Dillon Honcoop: So what the consumer pays at the store isn’t what you get?

April Clayton: Oh no, farmers… okay, so for an organic apple, I get about between five and 10 cents. I need 9 cents to clear to be even-

Dillon Honcoop: To break even on it?

April Clayton: … to break even. 10 cents would be a little bit of a profit, that would be nice.

Dillon Honcoop: And that same Apple, what could I buy it for in the store?

April Clayton: You’re probably buying $1.99 for in the store.

Dillon Honcoop: $1.99 for the same apple that you give five to 10 cents for.

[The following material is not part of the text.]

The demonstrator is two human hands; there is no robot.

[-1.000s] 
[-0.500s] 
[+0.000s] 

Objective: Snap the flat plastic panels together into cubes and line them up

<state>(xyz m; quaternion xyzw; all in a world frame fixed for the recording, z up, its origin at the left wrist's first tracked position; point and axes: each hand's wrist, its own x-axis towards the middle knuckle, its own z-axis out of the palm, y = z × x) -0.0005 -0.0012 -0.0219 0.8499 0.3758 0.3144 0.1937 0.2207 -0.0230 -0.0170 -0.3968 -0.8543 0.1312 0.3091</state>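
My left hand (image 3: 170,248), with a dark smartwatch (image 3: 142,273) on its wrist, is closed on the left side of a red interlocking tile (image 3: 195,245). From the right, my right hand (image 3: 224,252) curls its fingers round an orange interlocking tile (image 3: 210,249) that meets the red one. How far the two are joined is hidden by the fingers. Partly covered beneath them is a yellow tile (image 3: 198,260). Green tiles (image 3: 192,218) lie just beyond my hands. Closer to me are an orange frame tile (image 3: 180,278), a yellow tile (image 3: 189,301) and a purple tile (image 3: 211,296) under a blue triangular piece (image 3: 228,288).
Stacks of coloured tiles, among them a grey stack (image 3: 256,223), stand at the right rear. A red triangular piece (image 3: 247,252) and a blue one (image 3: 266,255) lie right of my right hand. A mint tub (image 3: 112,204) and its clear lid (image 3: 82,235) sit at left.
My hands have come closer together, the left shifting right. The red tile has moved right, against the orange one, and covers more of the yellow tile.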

April Clayton: Correct. And this is a common of all of agriculture, farmers are typically the ones who get what’s left over, and as the cost of doing business increases, gas, transportation, employees wages going up, storage, basically we pay all along the way as it goes. We’re the last ones in the line, after the truckers get paid, after the bills are paid at the storage shed, after the bills are paid at the grocery store, then we actually get an income.

Dillon Honcoop: Why? Why don’t you say, “Sorry we’re charging more for these apples.”?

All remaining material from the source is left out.